对她,那可就很坏了。
沈晞咬牙,故意问:“那您呢?为什么不喜欢过生辰?”
果然,谢呈衍眉尖轻轻一挑,似乎没想到她会问起这样的问题,面色微沉。
扳回一局。
沈晞也没想真听他回答什么,她没兴致刺探谢呈衍的私事,这样问不过是为小小满足自己的私心,一点稍显幼稚的报复罢了。
心满意足地吐出一口气,可还没呼到底,谢呈衍居然开了口。
语气颇为郑重,不似有假,唯独错开了视线。
“下次吧,等下次我生辰的时候再告诉你。”
谢呈衍点到即止,不再继续下去,转而问她:“还要再学吗?”
沈晞思忖后,点点头。
她常看谢闻朗跑马,兴起时也被带上马背试过几次,最喜欢那般冷风拂面之感,疾风自脸颊双侧擦过,一时间,耳边只余猎猎风声。
从前不学是无人教她,今日由谢呈衍亲自来当这个先生,忽略她自己的龃龉心思,合该是个很好的机会。
掌握技巧后,沈晞上手很快,短短一个时辰就已经可以和追云和平相处,绕着空地小跑。
“喜欢骑马?”
待日落西斜,沈晞终于翻下马背,一落地便听谢呈衍这样问。
他是常年在马背上征战沙场的将军,骑马对他而言早已习以为常,可对她,却实在难得,他自然不懂自己的心情。
沈晞也不遮瞒:“嗯!很早之前就想了。
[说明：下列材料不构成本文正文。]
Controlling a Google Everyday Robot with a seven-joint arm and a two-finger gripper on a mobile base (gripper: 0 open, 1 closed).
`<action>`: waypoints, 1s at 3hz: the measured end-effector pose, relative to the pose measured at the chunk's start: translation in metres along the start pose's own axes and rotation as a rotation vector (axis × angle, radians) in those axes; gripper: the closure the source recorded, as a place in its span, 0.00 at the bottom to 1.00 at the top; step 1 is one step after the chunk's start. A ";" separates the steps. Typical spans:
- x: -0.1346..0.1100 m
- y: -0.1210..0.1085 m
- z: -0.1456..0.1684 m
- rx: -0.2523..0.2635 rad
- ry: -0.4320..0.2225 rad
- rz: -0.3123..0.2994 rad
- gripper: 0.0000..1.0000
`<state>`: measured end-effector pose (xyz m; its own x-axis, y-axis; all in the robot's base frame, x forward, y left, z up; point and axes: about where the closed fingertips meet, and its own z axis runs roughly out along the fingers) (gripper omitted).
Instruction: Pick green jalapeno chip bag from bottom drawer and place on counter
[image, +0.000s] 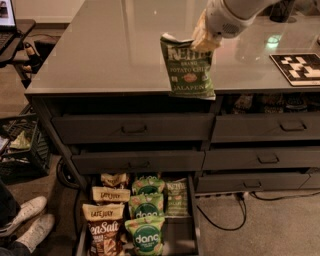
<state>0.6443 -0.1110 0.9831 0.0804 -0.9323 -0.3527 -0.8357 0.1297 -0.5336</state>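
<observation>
Green jalapeno chip bag is hanging in the air over the front edge of the counter, with its bottom dipping past the edge. The gripper is pinching the bag's top right corner, fingers squeezed tight on it. The bag is looking crinkly and tipping a little, pale letters showing. Down below, the bottom drawer is standing pulled out, holding dang bags and brown-and-cream bags.
</observation>
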 end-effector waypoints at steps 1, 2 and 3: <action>-0.010 -0.031 -0.008 0.025 0.009 -0.041 1.00; -0.026 -0.055 -0.007 0.025 0.002 -0.089 1.00; -0.045 -0.071 0.008 -0.004 -0.026 -0.129 1.00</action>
<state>0.7043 -0.0756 1.0304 0.2014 -0.9319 -0.3016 -0.8199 0.0081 -0.5724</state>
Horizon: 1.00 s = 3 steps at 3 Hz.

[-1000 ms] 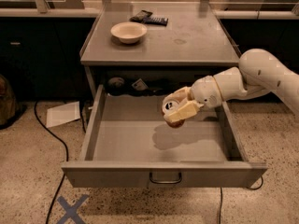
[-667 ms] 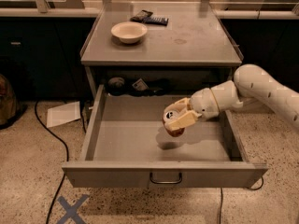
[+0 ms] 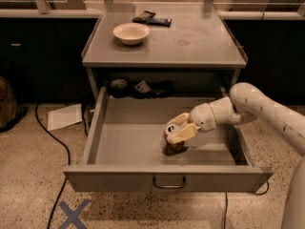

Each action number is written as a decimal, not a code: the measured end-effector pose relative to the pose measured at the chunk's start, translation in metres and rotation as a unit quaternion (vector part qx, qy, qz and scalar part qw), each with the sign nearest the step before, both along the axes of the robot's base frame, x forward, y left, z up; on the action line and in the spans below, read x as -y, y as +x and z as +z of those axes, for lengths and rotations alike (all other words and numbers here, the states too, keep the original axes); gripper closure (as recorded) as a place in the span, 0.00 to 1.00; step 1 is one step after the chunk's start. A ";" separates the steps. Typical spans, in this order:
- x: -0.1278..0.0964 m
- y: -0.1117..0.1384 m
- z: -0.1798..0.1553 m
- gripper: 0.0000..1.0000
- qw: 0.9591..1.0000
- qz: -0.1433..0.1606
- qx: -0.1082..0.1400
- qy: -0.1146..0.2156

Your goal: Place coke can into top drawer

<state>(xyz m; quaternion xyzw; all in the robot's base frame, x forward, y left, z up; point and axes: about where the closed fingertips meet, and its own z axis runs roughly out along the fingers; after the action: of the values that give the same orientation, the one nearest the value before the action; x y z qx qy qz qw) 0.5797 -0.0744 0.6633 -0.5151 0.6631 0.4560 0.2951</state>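
Lower than a moment ago, the cream two-finger pincer [image 3: 179, 130] is clamped around the small red-orange metal drink can [image 3: 174, 146]. That can is down inside the wide grey metal top drawer [image 3: 119, 178], near its front. A cream round bowl [image 3: 131, 33] sits on the grey bench [image 3: 200, 46].

I see the gripper [image 3: 179, 132] lower than a second ago. It has come down and a little nearer, and it now sits deep inside the top drawer [image 3: 127, 144], right of centre. The coke can [image 3: 174, 146] it grips has sunk with it, and the dark shadow that lay apart on the drawer floor now meets the can's base, so I can't tell whether they touch. The arm [image 3: 248, 101] has dropped too — its pale elbow now hangs just over the drawer's right wall.
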 end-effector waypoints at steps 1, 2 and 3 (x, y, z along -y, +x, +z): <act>0.000 0.000 0.000 0.82 1.000 0.000 0.000 0.000; 0.000 0.000 0.000 0.59 1.000 0.000 0.000 0.000; 0.000 0.000 0.000 0.35 1.000 0.000 0.000 0.000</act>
<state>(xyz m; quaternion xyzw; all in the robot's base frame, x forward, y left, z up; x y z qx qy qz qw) 0.5797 -0.0743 0.6633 -0.5151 0.6631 0.4561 0.2950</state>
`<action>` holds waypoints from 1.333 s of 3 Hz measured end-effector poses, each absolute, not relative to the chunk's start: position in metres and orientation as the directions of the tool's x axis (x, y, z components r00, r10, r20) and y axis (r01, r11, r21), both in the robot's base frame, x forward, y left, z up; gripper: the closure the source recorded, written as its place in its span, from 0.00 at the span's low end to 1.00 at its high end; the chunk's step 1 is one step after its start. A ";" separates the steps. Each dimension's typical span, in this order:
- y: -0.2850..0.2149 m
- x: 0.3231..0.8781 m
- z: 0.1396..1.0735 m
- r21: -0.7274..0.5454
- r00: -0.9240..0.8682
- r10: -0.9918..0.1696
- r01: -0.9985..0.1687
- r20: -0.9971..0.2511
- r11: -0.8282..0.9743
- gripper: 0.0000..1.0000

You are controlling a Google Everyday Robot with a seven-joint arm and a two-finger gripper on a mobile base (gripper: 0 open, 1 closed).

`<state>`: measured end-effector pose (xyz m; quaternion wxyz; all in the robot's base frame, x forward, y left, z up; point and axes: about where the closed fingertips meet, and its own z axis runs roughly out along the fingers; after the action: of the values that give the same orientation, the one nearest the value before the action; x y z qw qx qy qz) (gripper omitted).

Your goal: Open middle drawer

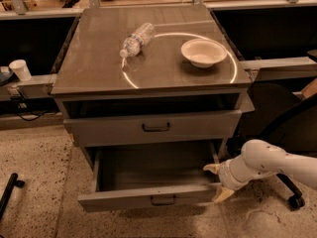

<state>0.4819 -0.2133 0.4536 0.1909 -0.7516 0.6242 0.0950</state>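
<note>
Starting nearest the camera: seeing the middle drawer (124, 198) hanging well out of the grey cabinet over the speckled floor (39, 182), with its small dark loop handle (163, 200) at the centre of the front and a wide plain grey tray showing behind it. Spotting the gripper (218, 182) at that drawer's front right corner, on the end of a white arm (267, 165) reaching in from the right. Reading the jaws as open, with the yellowish fingers (212, 168) spread apart, one tip over the drawer's right edge and the other down beside the right end of the front; not being able to tell whether they're actually touching the metal. Noticing, just above, the upper drawer (109, 130) sticking out only slightly, with its own dark handle (156, 127). Moving further back, catching a clear water bottle (137, 38) lying on its side on the cabinet top (163, 68), with a white bowl (203, 52) upright to its right, well apart. Making out a paper cup (20, 69) off on the left ledge.
</note>
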 end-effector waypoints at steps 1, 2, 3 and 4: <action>-0.210 0.477 0.450 -0.154 0.209 -0.902 -0.975 -0.378 -0.161 0.00; -0.202 0.467 0.441 -0.120 0.223 -0.901 -0.974 -0.372 -0.192 0.00; -0.192 0.450 0.439 -0.095 0.255 -0.905 -0.967 -0.341 -0.237 0.19; -0.195 0.436 0.442 -0.083 0.257 -0.905 -0.967 -0.340 -0.243 0.50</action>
<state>0.4362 -0.1947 0.4423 0.1387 -0.7804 0.5995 0.1112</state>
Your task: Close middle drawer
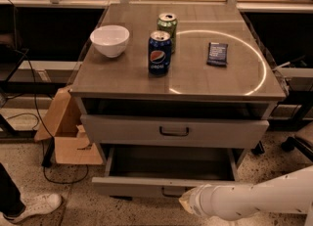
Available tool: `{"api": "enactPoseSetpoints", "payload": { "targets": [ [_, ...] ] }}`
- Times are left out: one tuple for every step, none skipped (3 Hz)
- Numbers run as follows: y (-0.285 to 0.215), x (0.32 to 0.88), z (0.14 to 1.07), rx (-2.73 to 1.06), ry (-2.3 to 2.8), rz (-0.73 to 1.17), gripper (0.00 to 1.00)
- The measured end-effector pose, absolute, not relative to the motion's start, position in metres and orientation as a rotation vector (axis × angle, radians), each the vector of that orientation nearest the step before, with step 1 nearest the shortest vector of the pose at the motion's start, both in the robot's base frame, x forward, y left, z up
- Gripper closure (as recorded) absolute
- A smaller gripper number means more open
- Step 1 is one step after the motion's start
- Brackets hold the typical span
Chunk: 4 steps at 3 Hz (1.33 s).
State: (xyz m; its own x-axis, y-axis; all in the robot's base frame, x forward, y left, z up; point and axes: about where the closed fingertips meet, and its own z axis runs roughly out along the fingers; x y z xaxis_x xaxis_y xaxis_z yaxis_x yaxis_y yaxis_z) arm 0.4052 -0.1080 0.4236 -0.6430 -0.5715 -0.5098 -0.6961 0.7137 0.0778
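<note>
Cabinet top (195, 80): white bowl (109, 40), Pepsi can (159, 53), green can (167, 24), dark packet (217, 54); tool (188, 203) low in front.

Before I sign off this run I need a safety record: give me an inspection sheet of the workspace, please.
Surface: cabinet top, grey, with a bright ring of light.
Job's things: middle drawer open, nothing seen inside.
Clutter: white bowl, Pepsi can, green can, dark packet, all on top.
Grippers: claw low, at the open drawer's front panel, right of centre.
Cables: dark cable trailing to the floor, left.
Surroundings: cardboard box, white shoe, both left.
</note>
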Motion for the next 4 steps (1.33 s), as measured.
{"api": "enactPoseSetpoints", "payload": {
  "targets": [
    [-0.1080,0.4052,0.4236,-0.972,2.464,0.370,0.58],
    [-0.1080,0.4052,0.4236,-0.972,2.464,0.370,0.27],
    [-0.1080,0.4052,0.4236,-0.972,2.464,0.370,0.04],
    [-0.1080,0.4052,0.4236,-0.972,2.464,0.370,0.00]
  ]
}}
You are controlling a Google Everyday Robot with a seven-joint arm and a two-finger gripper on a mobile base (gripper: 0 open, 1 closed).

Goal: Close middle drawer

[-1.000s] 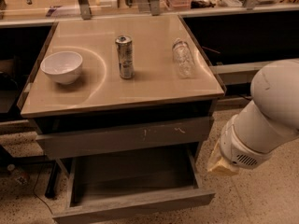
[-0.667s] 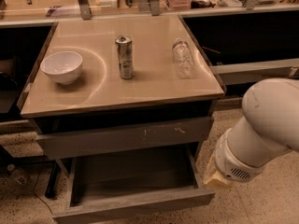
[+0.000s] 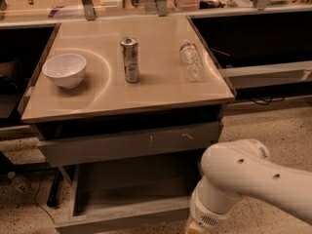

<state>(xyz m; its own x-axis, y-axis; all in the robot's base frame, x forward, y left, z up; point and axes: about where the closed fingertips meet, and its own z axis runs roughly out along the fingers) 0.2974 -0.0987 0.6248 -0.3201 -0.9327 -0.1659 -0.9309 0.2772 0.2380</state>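
Observation:
The middle drawer (image 3: 127, 186) stands pulled out below the tabletop, its bare grey-brown tray open to view and its plain grey front (image 3: 117, 219) near the bottom edge of the view. My white arm (image 3: 243, 182) reaches in from the lower right. The gripper (image 3: 194, 228) is at the bottom edge, at the right end of the drawer front; only its tan base shows. Whether it touches the front is hidden.
Above the open drawer is a taller grey drawer front with pale scratch marks (image 3: 131, 145). On the tan tabletop (image 3: 161, 89) stand a white bowl (image 3: 64, 69), a can (image 3: 129, 59) and a clear bottle lying down (image 3: 191, 60). Speckled floor lies to the right.
My arm has swung left and down, from beside the drawer's right side to its front right corner. The drawer looks as far out as before.

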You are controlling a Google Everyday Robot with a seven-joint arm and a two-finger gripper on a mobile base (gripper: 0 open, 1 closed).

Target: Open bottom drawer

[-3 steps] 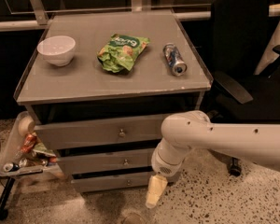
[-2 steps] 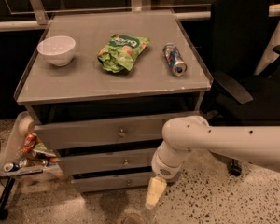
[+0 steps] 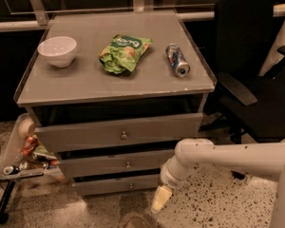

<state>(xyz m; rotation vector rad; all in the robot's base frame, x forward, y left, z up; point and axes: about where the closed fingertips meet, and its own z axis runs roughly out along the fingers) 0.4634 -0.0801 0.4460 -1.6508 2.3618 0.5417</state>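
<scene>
the cabinet (image 3: 109, 82) stands at the centre of the camera view, with three grey drawer fronts stacked below its top.

the bottom drawer (image 3: 104, 186) sits at 6 o'clock from the cabinet top, next to the floor (image 3: 218, 203). its front is the narrowest of the three. one small round knob (image 3: 130, 185) is fitted at the middle of the front. a dark gap runs along the upper edge of the front.

the middle drawer (image 3: 99, 165) lies directly at 12 o'clock from the bottom drawer. the top drawer (image 3: 85, 136) lies above that and has the widest front.

the arm (image 3: 228, 156) enters from 3 o'clock and bends down towards the cabinet. the gripper (image 3: 160, 199) hangs at 5 o'clock from the knob, just below the right end of the bottom drawer front, pointing at the floor. it is apart from the knob. whether the claw is apart or together cannot be told.

on the cabinet top, a white bowl (image 3: 57, 51) rests at 10 o'clock, a green snack bag (image 3: 124, 52) at 12 o'clock, and a can (image 3: 177, 60) on its side at 2 o'clock.

a black chair (image 3: 249, 56) stands at 3 o'clock from the cabinet. a side tray (image 3: 9, 151) holding packets hangs at 9 o'clock from the drawers.
</scene>
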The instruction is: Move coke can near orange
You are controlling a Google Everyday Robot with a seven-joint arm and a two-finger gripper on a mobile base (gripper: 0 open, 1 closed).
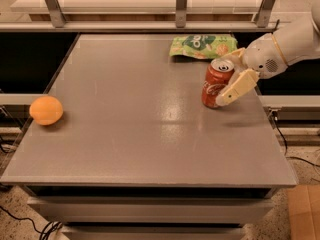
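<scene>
The coke can (216,81), red with a silver top, stands on the grey table (150,134) at the right, slightly tilted. My gripper (223,91) reaches in from the right and is shut on the can. Its cream near finger (238,87) lies against the can's right front side. The other finger is hidden behind the can. The orange (46,110) sits at the table's left edge, far from the can and the gripper.
A flat green snack bag (201,46) lies just behind the can near the table's back edge. A metal rail frame (182,5) runs along the back. The table's right edge is close to the can. A cardboard box (304,211) stands on the floor at the lower right.
</scene>
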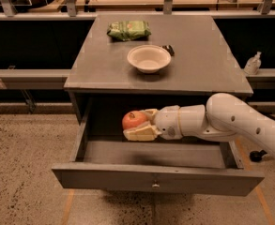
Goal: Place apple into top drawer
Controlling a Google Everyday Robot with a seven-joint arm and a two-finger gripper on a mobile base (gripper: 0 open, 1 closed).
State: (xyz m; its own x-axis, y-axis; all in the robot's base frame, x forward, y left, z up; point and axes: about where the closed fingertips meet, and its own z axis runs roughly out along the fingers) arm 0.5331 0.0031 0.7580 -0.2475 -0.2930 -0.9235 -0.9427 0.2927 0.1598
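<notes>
The top drawer (151, 178) is pulled open, its grey front panel and small metal knob facing me. My gripper (138, 124) reaches in from the right on a white arm and is shut on the red apple (133, 119). It holds the apple above the drawer's inside, toward the back left, just under the cabinet top. The drawer floor below it is bare.
On the grey cabinet top (99, 69) stand a cream bowl (148, 58), a green snack bag (128, 30) and a small dark object (169, 49). A clear bottle (253, 63) stands on a ledge at the right. Speckled floor surrounds the cabinet.
</notes>
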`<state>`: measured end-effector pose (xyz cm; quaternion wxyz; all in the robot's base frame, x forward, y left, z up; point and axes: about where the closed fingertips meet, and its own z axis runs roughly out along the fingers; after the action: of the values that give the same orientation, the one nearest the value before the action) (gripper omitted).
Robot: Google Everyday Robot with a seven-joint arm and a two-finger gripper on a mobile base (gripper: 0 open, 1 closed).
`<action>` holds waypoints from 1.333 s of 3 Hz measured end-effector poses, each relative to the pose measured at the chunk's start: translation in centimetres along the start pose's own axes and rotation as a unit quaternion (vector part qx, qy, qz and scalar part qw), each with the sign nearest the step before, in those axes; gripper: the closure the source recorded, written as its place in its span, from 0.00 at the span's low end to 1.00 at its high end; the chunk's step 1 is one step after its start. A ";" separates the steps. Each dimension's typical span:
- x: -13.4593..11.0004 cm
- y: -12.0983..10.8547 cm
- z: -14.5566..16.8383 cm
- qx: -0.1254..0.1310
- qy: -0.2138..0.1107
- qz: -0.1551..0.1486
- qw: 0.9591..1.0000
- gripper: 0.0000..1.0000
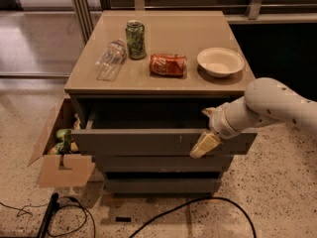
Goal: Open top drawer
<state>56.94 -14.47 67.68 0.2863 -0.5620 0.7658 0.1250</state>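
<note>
grey-brown and flat-fronted, the top drawer sits directly under the top of the cabinet and stands partly open, its front well forward of the cabinet's face, with a dark, shadowed inside showing behind it. below it are two narrower grey drawer fronts, the middle drawer and the bottom drawer, both set further back.

the white arm reaches in from the right. its gripper is at the right end of the top drawer's front, lying over the upper edge, with a pale part hanging down against the outer face. i cannot tell whether it is clamped on the front or loose.

on the cabinet top, from left to right: a clear plastic bottle lying on its side, a green can standing upright just beside it, a red can lying on its side, and a white bowl near the right edge.

on the speckled floor to the left of the cabinet stands an open cardboard box with something green inside. black cables trail across the floor in front.
</note>
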 end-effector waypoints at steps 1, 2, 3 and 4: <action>2.2 3.6 -1.4 -0.007 -0.016 -0.007 1.000 0.47; 2.9 5.3 -1.9 -0.013 -0.024 -0.006 1.000 0.70; 2.2 6.0 -2.6 -0.012 -0.030 -0.011 0.999 0.94; 2.2 6.0 -2.7 -0.012 -0.030 -0.011 0.999 0.86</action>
<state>50.15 -15.55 67.77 0.3041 -0.5700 0.7489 0.1475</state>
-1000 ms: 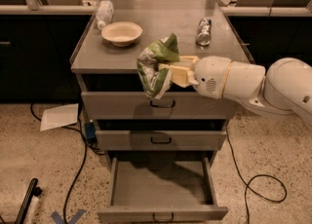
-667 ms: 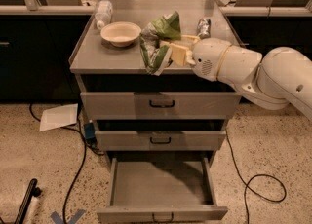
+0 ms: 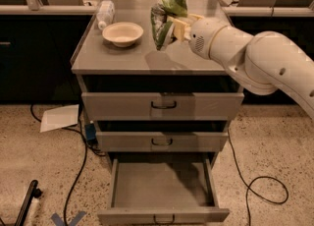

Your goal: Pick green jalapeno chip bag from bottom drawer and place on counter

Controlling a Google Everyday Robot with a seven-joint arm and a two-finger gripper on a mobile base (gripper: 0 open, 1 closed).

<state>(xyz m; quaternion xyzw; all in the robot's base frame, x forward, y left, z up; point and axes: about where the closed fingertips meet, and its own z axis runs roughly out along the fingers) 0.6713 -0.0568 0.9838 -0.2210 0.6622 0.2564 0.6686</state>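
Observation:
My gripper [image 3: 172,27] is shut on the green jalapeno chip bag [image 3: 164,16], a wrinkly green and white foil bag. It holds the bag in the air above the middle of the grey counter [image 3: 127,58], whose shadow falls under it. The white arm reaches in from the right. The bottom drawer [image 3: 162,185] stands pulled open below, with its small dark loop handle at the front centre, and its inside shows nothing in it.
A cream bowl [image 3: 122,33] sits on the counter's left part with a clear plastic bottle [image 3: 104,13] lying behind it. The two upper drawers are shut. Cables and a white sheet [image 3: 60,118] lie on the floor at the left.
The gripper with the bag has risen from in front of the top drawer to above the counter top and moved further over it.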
”
“除了骑马,还想学什么?”
他挽上马缰,从容将追云往自己面前带了带,只像闲聊时随意提了一嘴。
沈晞没在意,只应道:“唔,往后若有机会,或许可以学一学凫水。”
这话虽随口所答,却也不算假,她的娘亲最善水性,可偏偏沈晞自己是个旱鸭子。
谢呈衍看向她,沈晞刚刚跑完马,脸颊酡红,鬓角渗出细汗,娇艳得动人心魄。
他喉头轻轻滚了下。
“那便往后再说。”
*
天色见晚,谢闻朗仍玩得兴起不肯罢休,沈晞只好先一步辞别,回了沈府。
才进大门,她就被错步而来的沈婉伸手挡住去路。
“姐姐这是去哪里了?”
“我今日有约,出府……”
沈婉面色不善:“姐姐的约可真多,只是这样不避嫌,沈府的清誉怕是要被姐姐败光了。”
闻言,沈晞尚存的好心情瞬间偃旗息鼓。
清誉?
空守着清誉有什么用,她若没能抓住谢闻朗这根救命稻草,估计早已被沈府吃得连骨头都不剩。
届时,她这个好妹妹就不会来责怪她不守礼法,尚未成婚便与未来夫婿同游,而是痛骂她兄妹私通,违背人伦了。
可这些事情,沈晞不愿与她解释。
“妹妹所言极是,我之后会多加注意。”
“你……”
抛出去的火线被兜头一盆冷水浇灭,沈婉一时说不出话。
只能目送沈晞离开,不甘心地跺跺脚,跟自己身边的女婢抱怨:“好气,我怎么老说不过她!”
女婢失笑,忙着哄她去了。
沈晞一路往自己的院落走,许久不曾活动,今日突然练了这么久的马,浑身酸痛,尤其是大腿内侧,磨得生疼。